→ **Work request**: Among the entries, how many lines carry the string "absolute"? Give the number and nothing else.

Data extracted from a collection
::::

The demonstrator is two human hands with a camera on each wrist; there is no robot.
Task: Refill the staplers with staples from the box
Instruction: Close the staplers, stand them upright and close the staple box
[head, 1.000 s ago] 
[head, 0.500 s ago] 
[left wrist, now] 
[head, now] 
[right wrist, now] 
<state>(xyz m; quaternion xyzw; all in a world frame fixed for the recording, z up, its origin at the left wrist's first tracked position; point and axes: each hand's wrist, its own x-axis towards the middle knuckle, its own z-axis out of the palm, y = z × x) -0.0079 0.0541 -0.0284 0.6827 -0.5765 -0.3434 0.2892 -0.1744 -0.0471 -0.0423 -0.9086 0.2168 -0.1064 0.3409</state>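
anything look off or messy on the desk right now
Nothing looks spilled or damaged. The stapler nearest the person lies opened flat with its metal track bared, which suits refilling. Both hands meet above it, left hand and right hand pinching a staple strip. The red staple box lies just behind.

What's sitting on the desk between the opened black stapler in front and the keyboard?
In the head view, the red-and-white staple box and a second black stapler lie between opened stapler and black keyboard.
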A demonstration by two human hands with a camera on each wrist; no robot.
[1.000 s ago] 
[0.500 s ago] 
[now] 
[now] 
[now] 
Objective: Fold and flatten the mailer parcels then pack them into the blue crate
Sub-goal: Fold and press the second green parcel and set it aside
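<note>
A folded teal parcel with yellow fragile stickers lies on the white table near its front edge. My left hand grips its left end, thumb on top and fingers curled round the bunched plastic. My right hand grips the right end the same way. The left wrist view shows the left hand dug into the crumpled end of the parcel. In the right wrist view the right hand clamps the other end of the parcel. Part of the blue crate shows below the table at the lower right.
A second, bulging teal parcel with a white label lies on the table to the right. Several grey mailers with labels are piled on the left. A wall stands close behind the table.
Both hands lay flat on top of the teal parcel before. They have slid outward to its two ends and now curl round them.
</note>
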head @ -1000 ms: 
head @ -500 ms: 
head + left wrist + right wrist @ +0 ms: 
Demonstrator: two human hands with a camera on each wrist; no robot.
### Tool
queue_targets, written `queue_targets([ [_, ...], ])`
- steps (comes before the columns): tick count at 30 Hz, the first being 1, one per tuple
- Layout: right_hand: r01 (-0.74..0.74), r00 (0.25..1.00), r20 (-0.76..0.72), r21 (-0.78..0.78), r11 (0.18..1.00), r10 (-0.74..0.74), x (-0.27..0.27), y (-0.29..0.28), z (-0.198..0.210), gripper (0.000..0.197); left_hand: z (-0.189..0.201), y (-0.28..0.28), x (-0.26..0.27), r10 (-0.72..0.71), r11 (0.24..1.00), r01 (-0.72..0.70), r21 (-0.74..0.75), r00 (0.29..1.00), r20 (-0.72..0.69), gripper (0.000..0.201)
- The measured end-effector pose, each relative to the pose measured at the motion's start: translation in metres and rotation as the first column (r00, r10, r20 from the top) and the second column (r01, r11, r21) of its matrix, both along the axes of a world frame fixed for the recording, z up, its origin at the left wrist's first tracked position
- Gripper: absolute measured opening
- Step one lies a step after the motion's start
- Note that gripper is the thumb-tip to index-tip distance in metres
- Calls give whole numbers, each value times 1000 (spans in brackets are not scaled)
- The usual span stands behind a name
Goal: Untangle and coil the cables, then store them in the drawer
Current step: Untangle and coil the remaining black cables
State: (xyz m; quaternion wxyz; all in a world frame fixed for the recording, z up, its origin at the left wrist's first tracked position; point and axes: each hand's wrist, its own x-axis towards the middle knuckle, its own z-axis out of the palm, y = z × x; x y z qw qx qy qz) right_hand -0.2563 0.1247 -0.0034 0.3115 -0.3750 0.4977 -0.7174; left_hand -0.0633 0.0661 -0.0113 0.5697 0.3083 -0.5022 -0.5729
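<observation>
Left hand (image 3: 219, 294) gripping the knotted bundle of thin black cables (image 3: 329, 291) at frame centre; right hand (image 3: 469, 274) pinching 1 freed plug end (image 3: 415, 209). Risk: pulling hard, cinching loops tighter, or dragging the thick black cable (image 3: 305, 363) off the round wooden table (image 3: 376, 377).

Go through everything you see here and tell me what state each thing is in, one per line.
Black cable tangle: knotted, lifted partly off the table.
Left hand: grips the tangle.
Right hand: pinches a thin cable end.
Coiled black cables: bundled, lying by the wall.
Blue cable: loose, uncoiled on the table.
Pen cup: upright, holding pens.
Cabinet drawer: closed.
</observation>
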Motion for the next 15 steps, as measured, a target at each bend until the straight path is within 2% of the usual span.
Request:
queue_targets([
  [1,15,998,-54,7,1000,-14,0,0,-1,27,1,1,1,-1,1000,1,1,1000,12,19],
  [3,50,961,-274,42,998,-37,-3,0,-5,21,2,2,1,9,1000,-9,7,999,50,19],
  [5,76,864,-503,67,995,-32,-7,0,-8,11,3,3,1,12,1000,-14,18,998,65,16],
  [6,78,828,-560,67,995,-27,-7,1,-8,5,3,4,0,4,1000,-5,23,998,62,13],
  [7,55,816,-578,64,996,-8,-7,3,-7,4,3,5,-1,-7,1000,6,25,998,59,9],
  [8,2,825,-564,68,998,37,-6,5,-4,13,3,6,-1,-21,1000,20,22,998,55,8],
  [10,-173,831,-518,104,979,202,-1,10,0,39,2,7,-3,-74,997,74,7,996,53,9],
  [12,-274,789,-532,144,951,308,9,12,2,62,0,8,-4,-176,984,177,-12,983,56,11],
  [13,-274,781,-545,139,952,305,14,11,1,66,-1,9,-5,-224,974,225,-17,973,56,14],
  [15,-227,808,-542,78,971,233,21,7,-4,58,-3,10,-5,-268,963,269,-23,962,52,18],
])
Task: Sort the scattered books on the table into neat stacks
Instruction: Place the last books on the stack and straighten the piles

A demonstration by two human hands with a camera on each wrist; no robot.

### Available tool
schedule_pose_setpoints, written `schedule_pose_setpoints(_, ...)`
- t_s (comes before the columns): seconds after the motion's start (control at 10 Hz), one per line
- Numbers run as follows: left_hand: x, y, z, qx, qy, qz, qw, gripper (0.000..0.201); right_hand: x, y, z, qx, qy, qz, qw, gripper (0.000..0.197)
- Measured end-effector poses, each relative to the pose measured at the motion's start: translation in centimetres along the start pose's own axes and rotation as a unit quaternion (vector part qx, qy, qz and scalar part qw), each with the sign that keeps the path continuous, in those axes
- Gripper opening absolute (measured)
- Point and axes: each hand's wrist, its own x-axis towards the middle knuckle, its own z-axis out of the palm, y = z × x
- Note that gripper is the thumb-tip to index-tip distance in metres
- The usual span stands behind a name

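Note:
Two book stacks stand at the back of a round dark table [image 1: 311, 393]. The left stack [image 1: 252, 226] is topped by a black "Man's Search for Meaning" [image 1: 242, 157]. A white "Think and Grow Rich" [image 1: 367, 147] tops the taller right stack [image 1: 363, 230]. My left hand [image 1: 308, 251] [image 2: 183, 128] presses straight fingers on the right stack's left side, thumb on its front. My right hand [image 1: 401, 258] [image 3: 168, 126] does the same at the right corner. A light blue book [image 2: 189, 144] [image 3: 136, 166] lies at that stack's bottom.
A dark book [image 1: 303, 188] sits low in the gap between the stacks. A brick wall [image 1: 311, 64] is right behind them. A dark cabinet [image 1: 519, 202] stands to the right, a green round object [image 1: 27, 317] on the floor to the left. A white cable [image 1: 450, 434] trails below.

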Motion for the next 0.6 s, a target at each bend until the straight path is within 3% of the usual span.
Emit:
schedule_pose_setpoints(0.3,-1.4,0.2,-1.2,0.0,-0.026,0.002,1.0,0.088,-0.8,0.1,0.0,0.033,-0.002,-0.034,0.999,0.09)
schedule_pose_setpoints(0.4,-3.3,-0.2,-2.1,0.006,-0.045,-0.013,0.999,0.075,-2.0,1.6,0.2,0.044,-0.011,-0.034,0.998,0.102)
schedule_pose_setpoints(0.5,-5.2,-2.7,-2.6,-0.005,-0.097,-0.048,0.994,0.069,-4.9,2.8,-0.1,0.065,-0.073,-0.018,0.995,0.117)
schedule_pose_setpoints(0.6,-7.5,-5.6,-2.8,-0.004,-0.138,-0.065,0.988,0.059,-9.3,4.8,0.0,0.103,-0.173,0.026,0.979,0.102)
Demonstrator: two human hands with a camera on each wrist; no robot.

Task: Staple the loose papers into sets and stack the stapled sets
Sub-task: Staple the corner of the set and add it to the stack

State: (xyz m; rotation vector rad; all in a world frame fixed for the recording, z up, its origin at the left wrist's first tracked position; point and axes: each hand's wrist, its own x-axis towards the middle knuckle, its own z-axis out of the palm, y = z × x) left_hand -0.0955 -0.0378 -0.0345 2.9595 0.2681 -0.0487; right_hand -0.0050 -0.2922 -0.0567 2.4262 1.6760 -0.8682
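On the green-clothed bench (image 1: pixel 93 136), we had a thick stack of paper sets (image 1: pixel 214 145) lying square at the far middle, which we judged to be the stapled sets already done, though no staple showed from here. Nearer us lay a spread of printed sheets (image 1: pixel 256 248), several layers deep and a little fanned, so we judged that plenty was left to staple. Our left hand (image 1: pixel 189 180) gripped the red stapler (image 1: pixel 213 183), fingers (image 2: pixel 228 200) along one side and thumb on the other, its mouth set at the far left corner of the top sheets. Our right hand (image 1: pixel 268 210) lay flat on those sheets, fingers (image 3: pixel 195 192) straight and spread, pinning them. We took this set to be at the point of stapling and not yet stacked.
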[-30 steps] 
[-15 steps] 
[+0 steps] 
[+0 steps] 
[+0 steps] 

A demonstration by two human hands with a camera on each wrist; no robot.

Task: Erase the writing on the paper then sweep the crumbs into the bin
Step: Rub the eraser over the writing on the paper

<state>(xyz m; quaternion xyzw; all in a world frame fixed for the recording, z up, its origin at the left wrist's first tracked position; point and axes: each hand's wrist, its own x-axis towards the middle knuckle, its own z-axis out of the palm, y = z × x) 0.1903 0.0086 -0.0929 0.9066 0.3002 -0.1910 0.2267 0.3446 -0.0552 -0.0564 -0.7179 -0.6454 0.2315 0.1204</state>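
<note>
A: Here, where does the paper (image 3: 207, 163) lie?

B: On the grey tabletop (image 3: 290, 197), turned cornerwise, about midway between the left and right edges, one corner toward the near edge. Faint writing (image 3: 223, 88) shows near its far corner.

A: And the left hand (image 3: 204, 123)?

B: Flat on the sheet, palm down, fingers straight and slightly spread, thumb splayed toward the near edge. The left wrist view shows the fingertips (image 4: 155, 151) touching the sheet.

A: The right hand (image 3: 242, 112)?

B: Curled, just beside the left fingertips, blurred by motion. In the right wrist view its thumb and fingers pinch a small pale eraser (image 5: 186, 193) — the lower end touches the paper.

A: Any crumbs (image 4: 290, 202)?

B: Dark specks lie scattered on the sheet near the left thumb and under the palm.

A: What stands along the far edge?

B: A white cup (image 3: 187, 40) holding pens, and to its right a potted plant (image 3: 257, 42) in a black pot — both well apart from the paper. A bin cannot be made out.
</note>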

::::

→ **Answer box**: 2